Indian Maoist rebels have killed 14 people in two separate attacks as they continue a campaign of violence aimed at disrupting a five-week national election.
Five election officials and two bus drivers were killed in the central state of Chhattisgarh when a land mine exploded under their vehicle. It happened in Bijapur district, where voting is due to take place next week, said police director general AN Upadhyay.
After the explosion, the rebels opened fire on the bus. Five people were injured in the attack and were being treated in hospital, Mr Upadhyay said. The rebels fled into the surrounding forest when paramilitary forces began firing back.
In another attack today, the rebels killed five paramilitary soldiers and two civilians in an ambush on the soldiers' vehicle in the remote Darbha Forest in the south of the state, Police Inspector General RK Vij said. Three soldiers were injured in that attack.

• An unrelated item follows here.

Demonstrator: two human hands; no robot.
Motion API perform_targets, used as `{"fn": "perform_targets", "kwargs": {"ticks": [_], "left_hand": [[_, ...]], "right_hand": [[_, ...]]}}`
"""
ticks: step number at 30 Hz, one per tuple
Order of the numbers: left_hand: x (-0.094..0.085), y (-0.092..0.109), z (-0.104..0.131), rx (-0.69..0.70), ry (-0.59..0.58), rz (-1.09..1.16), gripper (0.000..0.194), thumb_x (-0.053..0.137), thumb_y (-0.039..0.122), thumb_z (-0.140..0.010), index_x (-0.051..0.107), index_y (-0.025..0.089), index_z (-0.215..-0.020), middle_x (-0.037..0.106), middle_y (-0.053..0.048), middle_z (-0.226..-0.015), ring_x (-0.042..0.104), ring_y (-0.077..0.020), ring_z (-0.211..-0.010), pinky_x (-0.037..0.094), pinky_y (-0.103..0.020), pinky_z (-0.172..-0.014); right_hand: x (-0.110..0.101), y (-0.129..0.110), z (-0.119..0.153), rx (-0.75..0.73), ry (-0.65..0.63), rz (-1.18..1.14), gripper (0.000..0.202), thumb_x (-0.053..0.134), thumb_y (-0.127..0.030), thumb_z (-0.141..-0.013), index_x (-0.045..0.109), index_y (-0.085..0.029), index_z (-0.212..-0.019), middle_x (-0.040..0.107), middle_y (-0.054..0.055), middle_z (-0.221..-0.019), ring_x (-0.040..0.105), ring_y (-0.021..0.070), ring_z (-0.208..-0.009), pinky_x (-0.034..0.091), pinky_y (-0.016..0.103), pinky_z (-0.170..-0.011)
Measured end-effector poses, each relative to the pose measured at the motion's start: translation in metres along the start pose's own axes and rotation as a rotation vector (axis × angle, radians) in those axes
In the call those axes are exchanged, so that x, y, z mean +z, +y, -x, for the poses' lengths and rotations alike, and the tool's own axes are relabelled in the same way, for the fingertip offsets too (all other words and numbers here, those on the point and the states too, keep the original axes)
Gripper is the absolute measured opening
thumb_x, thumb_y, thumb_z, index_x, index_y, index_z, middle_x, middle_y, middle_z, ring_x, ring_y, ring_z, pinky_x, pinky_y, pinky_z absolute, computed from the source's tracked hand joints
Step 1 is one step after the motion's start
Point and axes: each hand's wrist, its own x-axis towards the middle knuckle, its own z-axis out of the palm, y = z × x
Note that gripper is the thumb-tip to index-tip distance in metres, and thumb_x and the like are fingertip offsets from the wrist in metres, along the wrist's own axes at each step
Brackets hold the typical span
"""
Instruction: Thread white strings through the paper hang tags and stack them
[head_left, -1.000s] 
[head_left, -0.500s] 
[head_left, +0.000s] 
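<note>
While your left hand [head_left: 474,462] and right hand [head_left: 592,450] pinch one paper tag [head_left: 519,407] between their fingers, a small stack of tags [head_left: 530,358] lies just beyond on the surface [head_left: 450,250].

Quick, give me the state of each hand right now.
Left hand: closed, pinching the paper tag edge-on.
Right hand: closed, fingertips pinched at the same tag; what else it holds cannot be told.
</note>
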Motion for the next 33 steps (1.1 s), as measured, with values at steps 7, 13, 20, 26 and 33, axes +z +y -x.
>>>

The rebels, who say they are inspired by Chinese revolutionary leader Mao Zedong, have been fighting for more than three decades for a greater share of wealth from the area's natural resources and more jobs for the poor.

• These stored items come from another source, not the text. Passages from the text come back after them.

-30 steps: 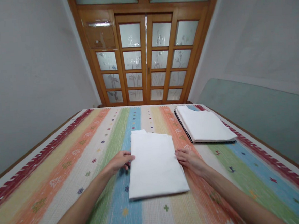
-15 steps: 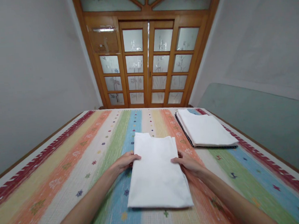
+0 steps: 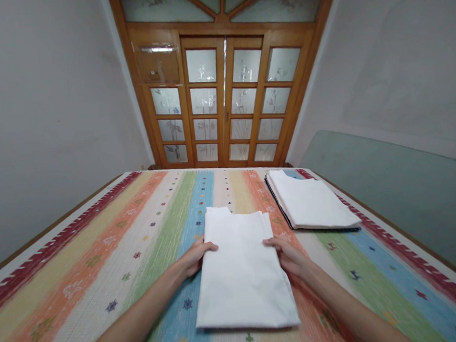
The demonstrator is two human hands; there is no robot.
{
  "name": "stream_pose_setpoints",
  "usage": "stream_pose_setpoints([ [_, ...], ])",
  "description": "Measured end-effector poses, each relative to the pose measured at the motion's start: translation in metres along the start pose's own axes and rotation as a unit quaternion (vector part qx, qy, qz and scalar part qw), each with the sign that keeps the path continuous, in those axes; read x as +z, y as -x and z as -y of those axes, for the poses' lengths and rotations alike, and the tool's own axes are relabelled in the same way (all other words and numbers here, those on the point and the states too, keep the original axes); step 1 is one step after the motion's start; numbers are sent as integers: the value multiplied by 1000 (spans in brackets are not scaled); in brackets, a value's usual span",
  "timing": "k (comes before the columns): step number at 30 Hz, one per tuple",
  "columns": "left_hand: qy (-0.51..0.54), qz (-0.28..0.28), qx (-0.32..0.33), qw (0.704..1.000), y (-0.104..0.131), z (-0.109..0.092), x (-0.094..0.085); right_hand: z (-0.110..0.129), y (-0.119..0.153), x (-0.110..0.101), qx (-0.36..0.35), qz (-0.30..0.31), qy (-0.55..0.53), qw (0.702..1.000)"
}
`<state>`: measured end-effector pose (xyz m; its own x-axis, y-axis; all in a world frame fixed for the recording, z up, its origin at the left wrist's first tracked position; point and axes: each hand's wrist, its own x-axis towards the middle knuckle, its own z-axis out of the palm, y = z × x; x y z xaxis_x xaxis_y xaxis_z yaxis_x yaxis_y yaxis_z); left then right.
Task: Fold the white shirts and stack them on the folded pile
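Note:
A folded white shirt (image 3: 244,279) is in front of me, with a neckline-like dip along its far edge. My left hand (image 3: 197,255) grips its left side, thumb on top and fingers hidden underneath. On the opposite side, my right hand (image 3: 290,255) pinches the right edge in the same way. The shirt is held roughly level over the striped cloth; whether its near edge touches the cloth I cannot tell. To the far right lies a stack of folded garments (image 3: 314,201), white on top with a dark layer at the bottom.
A colourful striped tablecloth (image 3: 82,275) covers the broad table. Beyond its far edge stand wooden doors with patterned glass panes (image 3: 223,103). Pale walls rise on both sides, and a grey-green panel (image 3: 392,175) runs along the right.
Both hands and the white shirt sit slightly lower in view, as my view has shifted a little. The grip on both sides is unchanged, and the stack stays in place.

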<state>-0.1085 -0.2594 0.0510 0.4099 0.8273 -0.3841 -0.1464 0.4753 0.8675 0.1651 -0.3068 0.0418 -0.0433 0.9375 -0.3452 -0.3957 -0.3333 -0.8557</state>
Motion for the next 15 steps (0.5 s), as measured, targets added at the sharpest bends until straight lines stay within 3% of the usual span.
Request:
stream_pose_setpoints([
  [4,-3,8,32,999,-8,-1,8,0,7,-1,-17,30,-27,999],
  [8,5,18,36,999,-17,-8,19,13,17,-17,-12,89,6,996],
  [11,25,45,35,998,-27,-18,36,41,24,-36,-34,85,35,995],
  [15,59,100,69,991,-53,-41,80,100,31,-62,-92,66,79,991],
])
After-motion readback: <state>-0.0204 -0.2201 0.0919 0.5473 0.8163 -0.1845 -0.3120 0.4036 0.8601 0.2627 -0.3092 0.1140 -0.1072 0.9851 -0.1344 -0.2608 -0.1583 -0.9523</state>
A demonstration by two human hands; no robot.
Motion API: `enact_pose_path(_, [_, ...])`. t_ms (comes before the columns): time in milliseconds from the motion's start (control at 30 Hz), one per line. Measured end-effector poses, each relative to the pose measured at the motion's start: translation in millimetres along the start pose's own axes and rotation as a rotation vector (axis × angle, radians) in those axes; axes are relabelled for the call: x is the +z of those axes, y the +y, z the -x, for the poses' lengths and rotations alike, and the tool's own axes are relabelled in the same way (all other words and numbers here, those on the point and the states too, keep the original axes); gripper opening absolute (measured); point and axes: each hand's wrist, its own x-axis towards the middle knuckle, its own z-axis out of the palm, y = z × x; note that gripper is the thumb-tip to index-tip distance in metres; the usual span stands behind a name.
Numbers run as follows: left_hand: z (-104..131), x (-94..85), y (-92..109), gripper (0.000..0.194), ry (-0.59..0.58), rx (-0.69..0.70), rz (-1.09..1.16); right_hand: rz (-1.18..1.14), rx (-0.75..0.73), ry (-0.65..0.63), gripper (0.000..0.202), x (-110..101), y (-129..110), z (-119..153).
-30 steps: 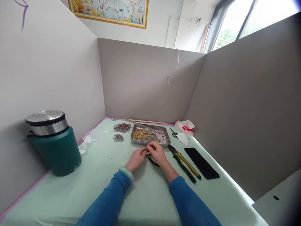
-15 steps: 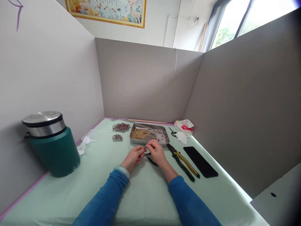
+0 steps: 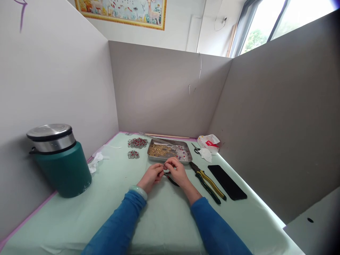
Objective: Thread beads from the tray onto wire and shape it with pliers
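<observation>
My left hand [image 3: 152,176] and my right hand [image 3: 176,173] meet fingertip to fingertip just in front of a metal tray [image 3: 170,162]. Both are closed in a pinch around something tiny, too small to make out. Beneath them, partly hidden by my right hand, lies a small dark-handled tool [image 3: 172,180], apparently pliers. Gold beads [image 3: 159,150] fill the left of the tray, and clear, red and purple beads [image 3: 182,153] lie at its right. Thin metal rods rest across the tray. Left of it are a larger pile [image 3: 137,142] and a smaller pile [image 3: 133,154] of wire pieces with red beads.
Large pliers [image 3: 208,184] with yellow-green handles and a black phone-like slab [image 3: 227,182] lie at right. Behind them are scissors [image 3: 196,150], tissue [image 3: 205,154] and a plastic bag [image 3: 209,142]. A green flask [image 3: 62,170] stands at left. Grey partitions [image 3: 170,88] enclose the table.
My fingertips have shifted slightly against each other, still pinching together at the same spot. The whole view has moved a little; the objects on the table lie as before.
</observation>
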Motion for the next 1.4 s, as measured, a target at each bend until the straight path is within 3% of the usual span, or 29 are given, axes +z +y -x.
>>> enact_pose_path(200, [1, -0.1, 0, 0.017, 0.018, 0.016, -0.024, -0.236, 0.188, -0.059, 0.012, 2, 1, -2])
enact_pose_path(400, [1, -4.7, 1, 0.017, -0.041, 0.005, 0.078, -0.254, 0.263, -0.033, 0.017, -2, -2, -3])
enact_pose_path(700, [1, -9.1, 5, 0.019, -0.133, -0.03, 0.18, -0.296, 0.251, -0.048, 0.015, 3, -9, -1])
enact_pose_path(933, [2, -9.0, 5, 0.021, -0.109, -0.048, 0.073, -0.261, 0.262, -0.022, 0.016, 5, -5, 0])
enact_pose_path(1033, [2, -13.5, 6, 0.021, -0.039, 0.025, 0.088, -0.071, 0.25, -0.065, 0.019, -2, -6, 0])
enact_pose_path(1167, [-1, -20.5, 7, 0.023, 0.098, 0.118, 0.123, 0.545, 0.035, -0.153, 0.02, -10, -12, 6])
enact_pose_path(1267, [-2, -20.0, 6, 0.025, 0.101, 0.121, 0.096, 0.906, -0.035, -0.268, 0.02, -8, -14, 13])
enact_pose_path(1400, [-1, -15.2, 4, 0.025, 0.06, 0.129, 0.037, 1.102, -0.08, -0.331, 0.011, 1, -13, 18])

Typically they target government and law enforcement officials in hit-and-run ambushes before disappearing into remote and poorly surveyed jungles within a wide swath of central India.

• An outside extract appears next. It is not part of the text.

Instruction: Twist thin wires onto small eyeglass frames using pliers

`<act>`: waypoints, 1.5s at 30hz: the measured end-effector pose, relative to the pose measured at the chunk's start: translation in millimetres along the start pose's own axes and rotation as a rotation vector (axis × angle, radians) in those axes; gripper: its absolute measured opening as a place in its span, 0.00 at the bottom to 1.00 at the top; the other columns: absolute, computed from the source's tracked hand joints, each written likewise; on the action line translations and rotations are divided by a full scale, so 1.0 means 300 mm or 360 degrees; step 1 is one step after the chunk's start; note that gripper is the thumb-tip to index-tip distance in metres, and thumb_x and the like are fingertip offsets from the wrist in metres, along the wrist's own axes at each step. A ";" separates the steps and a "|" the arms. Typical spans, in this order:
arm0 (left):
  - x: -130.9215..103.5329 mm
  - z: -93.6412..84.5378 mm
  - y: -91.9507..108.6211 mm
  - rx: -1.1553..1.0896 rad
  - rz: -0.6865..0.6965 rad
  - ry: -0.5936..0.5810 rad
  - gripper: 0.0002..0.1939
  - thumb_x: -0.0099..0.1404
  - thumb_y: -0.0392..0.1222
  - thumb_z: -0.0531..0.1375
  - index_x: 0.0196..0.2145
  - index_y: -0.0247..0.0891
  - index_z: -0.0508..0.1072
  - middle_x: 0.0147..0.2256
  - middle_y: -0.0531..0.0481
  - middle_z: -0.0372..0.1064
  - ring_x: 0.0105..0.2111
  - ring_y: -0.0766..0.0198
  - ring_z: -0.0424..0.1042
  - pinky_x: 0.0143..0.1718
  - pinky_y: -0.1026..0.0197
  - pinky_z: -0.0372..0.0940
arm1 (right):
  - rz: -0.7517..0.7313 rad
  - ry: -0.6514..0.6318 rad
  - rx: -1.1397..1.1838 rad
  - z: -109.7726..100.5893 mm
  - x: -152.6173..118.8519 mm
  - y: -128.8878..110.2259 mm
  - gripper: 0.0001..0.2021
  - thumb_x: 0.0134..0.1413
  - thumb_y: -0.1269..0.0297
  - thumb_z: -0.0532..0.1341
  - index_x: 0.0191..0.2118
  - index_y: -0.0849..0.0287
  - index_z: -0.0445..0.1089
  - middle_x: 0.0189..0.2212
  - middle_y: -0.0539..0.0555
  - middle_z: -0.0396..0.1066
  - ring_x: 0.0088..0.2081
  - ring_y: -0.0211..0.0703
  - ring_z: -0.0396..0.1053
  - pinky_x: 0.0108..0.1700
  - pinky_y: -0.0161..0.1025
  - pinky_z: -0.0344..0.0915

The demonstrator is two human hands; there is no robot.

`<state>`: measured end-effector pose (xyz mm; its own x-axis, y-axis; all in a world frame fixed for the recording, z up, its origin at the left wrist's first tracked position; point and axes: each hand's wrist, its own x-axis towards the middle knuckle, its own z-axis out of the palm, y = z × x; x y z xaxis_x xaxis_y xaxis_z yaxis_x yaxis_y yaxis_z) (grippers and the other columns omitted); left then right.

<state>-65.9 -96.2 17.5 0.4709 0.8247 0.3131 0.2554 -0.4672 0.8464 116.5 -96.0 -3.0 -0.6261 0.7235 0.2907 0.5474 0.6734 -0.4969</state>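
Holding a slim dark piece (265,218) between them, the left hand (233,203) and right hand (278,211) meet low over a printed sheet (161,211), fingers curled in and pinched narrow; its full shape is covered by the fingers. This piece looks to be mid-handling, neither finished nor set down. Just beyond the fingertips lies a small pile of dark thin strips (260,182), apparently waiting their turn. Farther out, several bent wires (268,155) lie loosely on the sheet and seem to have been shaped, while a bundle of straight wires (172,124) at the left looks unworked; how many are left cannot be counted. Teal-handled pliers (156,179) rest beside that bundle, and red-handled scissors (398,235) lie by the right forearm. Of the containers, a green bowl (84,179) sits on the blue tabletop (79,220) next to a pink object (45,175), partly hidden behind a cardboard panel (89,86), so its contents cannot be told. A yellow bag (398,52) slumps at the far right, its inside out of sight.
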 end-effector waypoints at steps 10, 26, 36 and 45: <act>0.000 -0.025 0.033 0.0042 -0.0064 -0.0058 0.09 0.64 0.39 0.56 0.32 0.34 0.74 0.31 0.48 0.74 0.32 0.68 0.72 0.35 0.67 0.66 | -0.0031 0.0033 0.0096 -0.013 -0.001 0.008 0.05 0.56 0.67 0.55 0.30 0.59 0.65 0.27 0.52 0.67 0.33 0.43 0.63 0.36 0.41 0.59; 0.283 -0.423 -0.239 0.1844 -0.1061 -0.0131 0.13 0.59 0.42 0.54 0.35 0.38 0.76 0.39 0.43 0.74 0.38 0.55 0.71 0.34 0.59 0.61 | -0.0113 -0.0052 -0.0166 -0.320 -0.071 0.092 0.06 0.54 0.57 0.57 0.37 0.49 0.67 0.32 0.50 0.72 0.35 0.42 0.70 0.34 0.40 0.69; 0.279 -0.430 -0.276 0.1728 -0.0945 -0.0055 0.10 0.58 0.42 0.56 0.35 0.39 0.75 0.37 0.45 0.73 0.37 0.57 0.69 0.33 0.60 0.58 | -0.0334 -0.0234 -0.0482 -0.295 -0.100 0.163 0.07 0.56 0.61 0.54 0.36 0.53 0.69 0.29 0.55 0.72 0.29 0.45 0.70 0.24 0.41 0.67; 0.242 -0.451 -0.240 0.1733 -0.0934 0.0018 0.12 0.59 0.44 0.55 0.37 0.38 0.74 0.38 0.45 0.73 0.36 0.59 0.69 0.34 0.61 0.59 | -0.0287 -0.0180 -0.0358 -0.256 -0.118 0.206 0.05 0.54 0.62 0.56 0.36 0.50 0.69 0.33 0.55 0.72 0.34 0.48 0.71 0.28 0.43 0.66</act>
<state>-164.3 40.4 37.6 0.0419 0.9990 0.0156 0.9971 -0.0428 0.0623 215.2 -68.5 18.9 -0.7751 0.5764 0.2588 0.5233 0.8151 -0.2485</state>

Though they have a presence in 20 of India's 28 states, they are most active from their strongholds in Chhattisgarh, Jharkhand, Bihar and West Bengal.
Thousands have died on both sides in the conflict. Prime Minister Manmohan Singh has called them India's greatest internal security threat, though none of India's major political parties has said much about the issue during the election campaign.
The multi-phase election runs for five weeks and ends on May 12, with results for the 543-seat lower house of Parliament announced on May 16.
Voting took place today in the west coast resort state of Goa as well as some parts of the north-eastern states of Assam, Tripura and Sikkim.
The main Hindu opposition Bharatiya Janata Party has strong momentum on promises of a surge in economic growth, and is threatening to unseat the governing Congress Party after 10 years in power.
Vowing to prevent the rebels from disrupting the vote, the government has deployed tens of thousands of police and paramilitary soldiers to guard polling booths in insurgency-wracked areas. But the rebels have stepped up their attacks and asked citizens to boycott the vote.